Deployment–DSC Resources for System Center Deployment

Readers of this blog are familiar with the PowerShell Deployment Toolkit (PDT), which was developed to solve the problem of complex long running distributed deployment, primarily of the components used to manage the fabric of a private cloud i.e. Windows Server, System Center, and Windows Azure Pack, as well as related components required to support those products such as SQL Server.  PDT was originally developed in 2012, when the choice of technologies with which to solve the problem was more limited than it is today – so PDT created a custom distributed deployment engine using PowerShell and XML, and used the Windows Task Scheduler for remote execution.  PDT has proven to be very successful, has been download over 13,000 times, and is used by many organizations of all sizes including services organizations and service providers.  These deployments include demo environments, labs, and very large distributed deployments.

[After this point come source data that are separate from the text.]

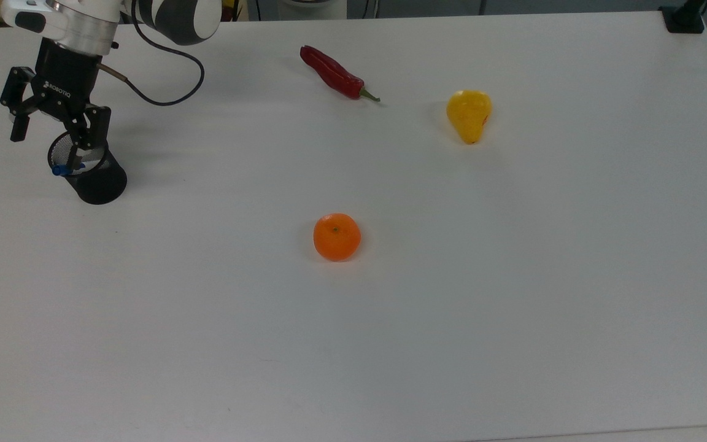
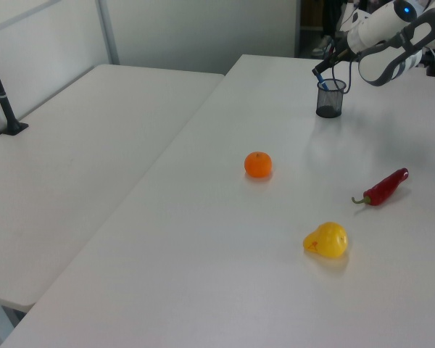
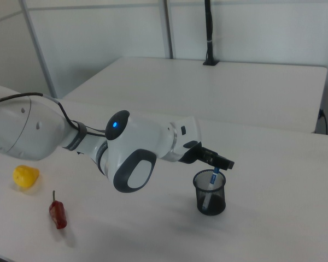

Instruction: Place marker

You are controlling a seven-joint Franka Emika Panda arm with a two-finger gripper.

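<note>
We see a matt white table. The cup is black wire mesh, see-through in the right view. The marker looks like smooth plastic. The gripper is matt black; the arm's shell is glossy white. The pepper and pear shine; the orange looks duller.
</note>
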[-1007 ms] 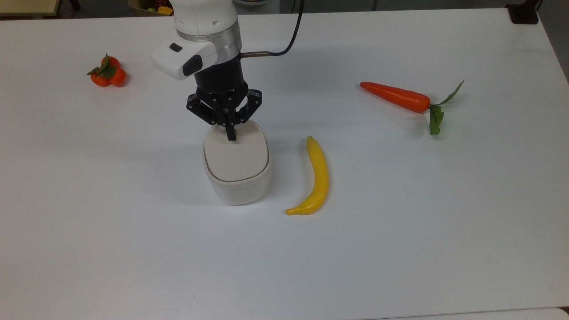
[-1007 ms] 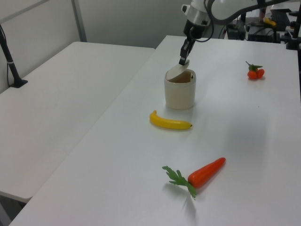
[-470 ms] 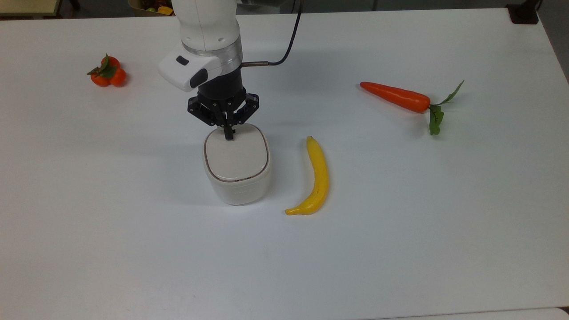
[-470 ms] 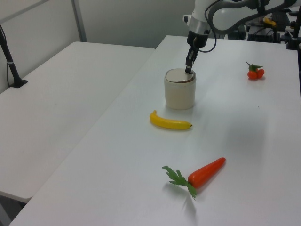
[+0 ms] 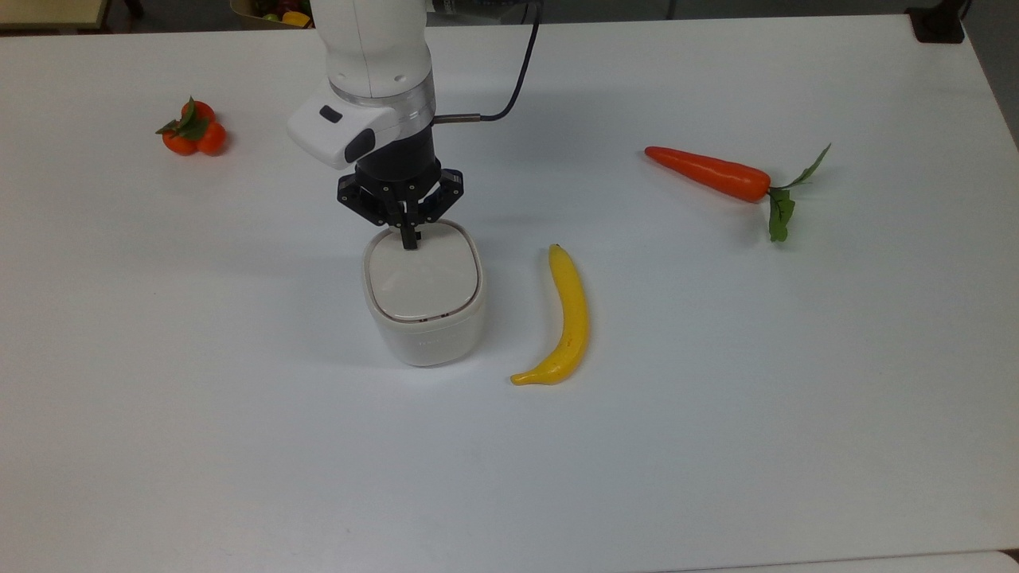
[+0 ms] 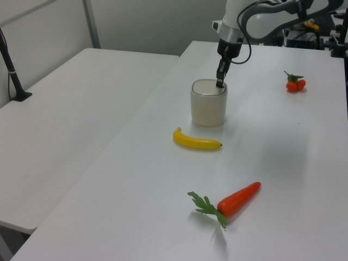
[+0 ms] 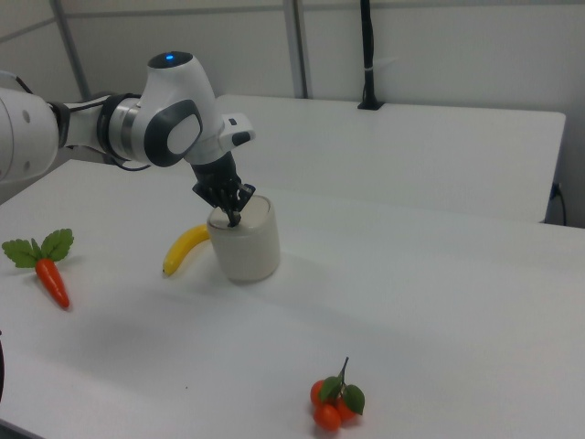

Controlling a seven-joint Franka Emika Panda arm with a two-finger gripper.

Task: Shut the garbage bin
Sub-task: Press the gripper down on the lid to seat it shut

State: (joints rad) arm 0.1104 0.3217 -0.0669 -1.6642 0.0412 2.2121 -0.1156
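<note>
The garbage bin (image 5: 426,338) (image 6: 209,109) (image 7: 249,249) is a small white rounded-square tub standing near the table's middle. Its flat beige lid (image 5: 422,274) lies level inside the rim. My gripper (image 5: 410,239) (image 6: 219,84) (image 7: 234,219) points straight down with its black fingers pressed together, the tips resting on the lid's far edge in the top view. Whether the tips pinch anything on the lid is hidden by the fingers themselves.
A yellow banana (image 5: 567,318) lies just to the bin's right in the top view. A carrot (image 5: 712,175) lies at the top view's far right, and small oranges with leaves (image 5: 193,131) at its upper left. A second white table (image 6: 65,109) adjoins on the left view's left.
The lid, tilted up at its far edge a second ago, has come down flat into the bin's rim. My gripper has lowered with it and stayed shut.
</note>
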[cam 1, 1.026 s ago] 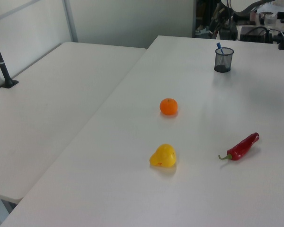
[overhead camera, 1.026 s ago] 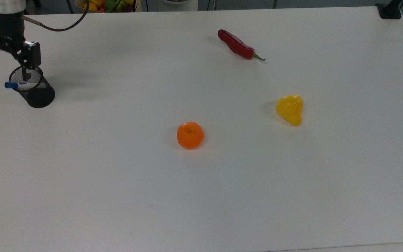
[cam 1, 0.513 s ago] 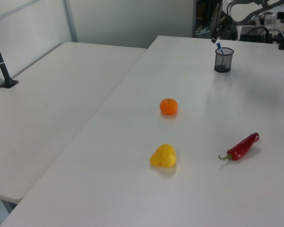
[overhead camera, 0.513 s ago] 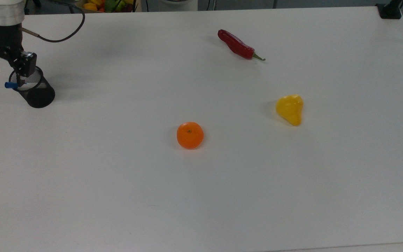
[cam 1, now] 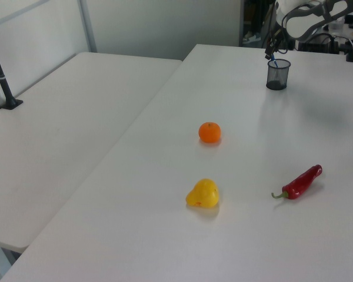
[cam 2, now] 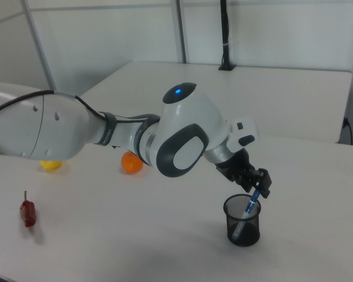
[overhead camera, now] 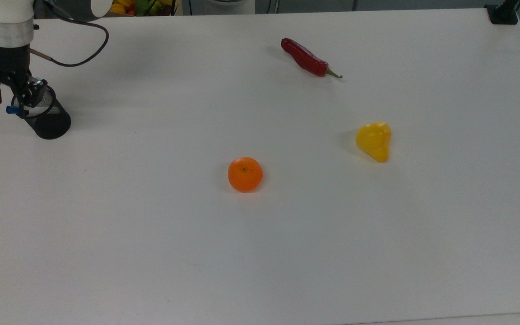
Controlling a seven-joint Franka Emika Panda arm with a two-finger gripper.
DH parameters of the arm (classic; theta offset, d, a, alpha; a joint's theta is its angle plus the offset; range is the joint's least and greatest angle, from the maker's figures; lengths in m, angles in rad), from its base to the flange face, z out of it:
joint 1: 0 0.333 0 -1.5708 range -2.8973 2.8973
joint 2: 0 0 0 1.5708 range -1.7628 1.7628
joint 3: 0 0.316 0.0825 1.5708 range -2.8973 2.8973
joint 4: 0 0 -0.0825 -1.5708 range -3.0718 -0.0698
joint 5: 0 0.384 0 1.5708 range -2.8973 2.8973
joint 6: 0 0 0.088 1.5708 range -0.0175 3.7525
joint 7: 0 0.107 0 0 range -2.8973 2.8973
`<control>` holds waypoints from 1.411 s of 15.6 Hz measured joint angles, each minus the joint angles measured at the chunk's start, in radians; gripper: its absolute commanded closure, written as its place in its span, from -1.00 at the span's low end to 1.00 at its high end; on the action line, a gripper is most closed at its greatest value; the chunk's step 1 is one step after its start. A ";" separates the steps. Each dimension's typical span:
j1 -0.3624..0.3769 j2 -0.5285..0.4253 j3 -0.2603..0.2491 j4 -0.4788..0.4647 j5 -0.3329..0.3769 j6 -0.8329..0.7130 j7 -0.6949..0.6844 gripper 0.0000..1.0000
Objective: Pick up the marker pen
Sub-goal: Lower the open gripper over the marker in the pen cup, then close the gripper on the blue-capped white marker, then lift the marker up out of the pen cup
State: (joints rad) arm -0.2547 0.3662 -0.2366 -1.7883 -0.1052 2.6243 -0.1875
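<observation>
Fingers of the gripper [overhead camera: 11, 100] stand apart on either side of the marker pen [overhead camera: 14, 109] and, as far as I can see, do not clamp it yet. The pen leans in the black mesh cup [overhead camera: 48, 119], at the top view's left on the bench [overhead camera: 287, 248]. Compared with one second ago, the gripper has come lower, down to the blue cap. Orange [overhead camera: 245, 174], yellow pepper [overhead camera: 374, 141] and red chilli [overhead camera: 307, 58] lie unchanged.
</observation>
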 measured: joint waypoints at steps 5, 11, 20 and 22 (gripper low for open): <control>-0.003 0.017 0.000 -0.001 -0.012 0.014 0.000 0.97; -0.004 0.016 -0.001 -0.002 -0.018 0.020 0.000 1.00; -0.005 -0.032 -0.002 0.005 -0.018 0.021 0.001 1.00; -0.005 -0.065 -0.002 0.006 -0.015 0.021 0.002 1.00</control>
State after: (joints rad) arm -0.2600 0.3012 -0.2389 -1.7827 -0.1205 2.6449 -0.1858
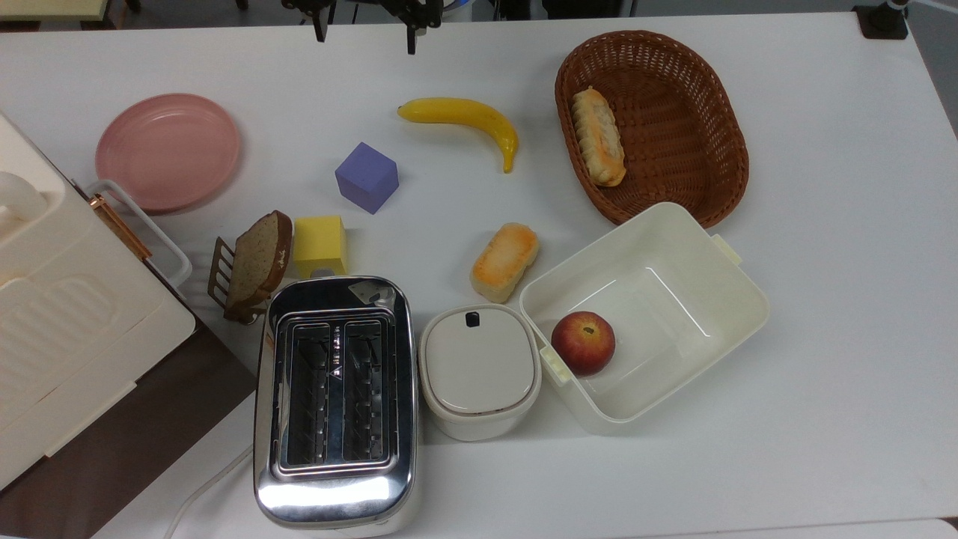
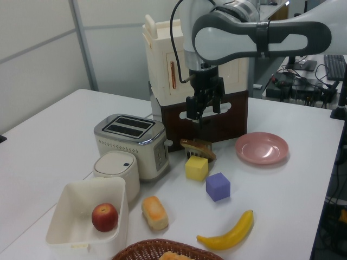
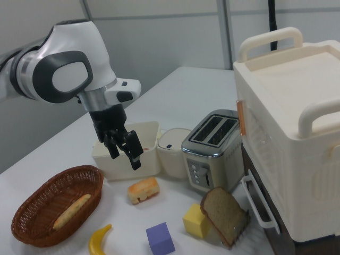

However, this is the world of technology and the options available today to perform this task are significantly more advanced than they were in 2012.  Specifically, PowerShell Desired State Configuration (DSC), first available as part of Windows Server 2012 R2 and Windows Management Framework 4 (WMF4) is Microsoft’s strategic platform for configuration management.  There is a wealth of information available in this blog and elsewhere on DSC, so I won’t repeat that here – but if you need a primer, a great place to start is Michael Greene’s excellent blog post “Desired State Configuration Blog Series – Part 1, Information about DSC”.  The WMF4 version of DSC lacked one important capability to realistically start to use it for tasks similar to how PDT is used – and that is the ability to coordinate dependencies across different machines.  WMF5, currently available in preview, very nicely delivers that capability with a set of new resources – WaitForOne, WaitForSome, WaitForAll.  These resources allow a DSC configuration to wait for up to a configurable time for a resource on a different machine to be in the desired state, which is ideally suited to meet the requirements of a distributed deployment.  You can download the WMF5 September Preview here.

In today’s DSC Resource Kit Wave 8 release, there are a new set of experimental resources xSQLServer, xSCVMM, xSCSPF, xSCSMA, xSCSR, xSCOM, and xSCDPM.  These are DSC resources for deployment of many of the System Center components and roles – both the currently released System Center 2012 R2 version on Windows Server 2012 R2 and System Center Technical Preview on Windows Server Technical Preview.  Each includes examples of deployments of individual components, including single server and multi-machine deployments.  The resources themselves work with WMF4, however the examples use the WaitForAll resource and so require WMF5.  This is by no means a complete solution yet – there are other System Center and related components that are not covered, and cross-component integration and configuration are not yet covered – but they do demonstrate the approach and the incredible power of the DSC platform when applied to these types of tasks.  DSC Resource Kit Wave 8 is available here.

I am very interested in feedback on these resources – rather than comment on this post, please provide feedback against the DSC Resource Kit and its associated TechNet pages.

This does not mean the end of PDT – the current released toolkit is being maintained by a group inside Microsoft that actively use the tool to enable deployments of Windows Server 2012 R2, System Center 2012 R2, and Windows Azure Pack.  There will be an update to the current download of PDT soon to update some of the download links and prerequisite component versions that have changed since the last update.